> **Task to carry out**:
Keep every word of the listing and drop the images when you write it out.

________________________

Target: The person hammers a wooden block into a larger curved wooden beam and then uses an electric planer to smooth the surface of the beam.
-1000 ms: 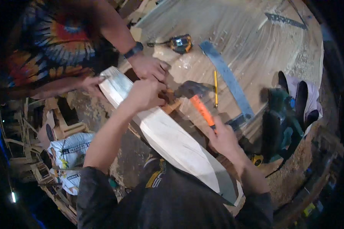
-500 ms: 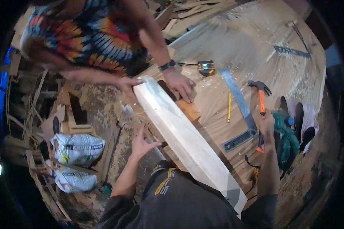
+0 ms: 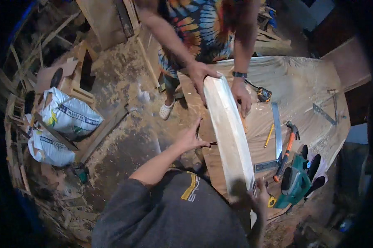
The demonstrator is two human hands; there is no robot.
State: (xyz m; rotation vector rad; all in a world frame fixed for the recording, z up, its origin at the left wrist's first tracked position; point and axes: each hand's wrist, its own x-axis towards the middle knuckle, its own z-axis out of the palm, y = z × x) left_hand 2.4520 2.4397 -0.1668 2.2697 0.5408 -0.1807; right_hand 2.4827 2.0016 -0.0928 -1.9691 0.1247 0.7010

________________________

> **Your response**:
Target: The person hammers a wooden block into a larger curved wooden beam and then uses an electric planer to smooth the surface of the beam.
-1000 ms: 
-500 ms: 
+0 ms: 
The demonstrator is two human hands; there is no robot.
State: (xyz m; rotation vector rad; all in a world frame fixed for the recording, z up, its origin at the left wrist's first tracked position; point and axes: each hand's wrist, its own x-axis towards the middle knuckle, its own z-axis out of the palm, y = z × x) left_hand 2.4520 2.4397 -0.1668 2.2697 0.5408 -0.1807; right_hand 2.4827 2.0016 -0.0928 -1.9691 0.1247 0.7010

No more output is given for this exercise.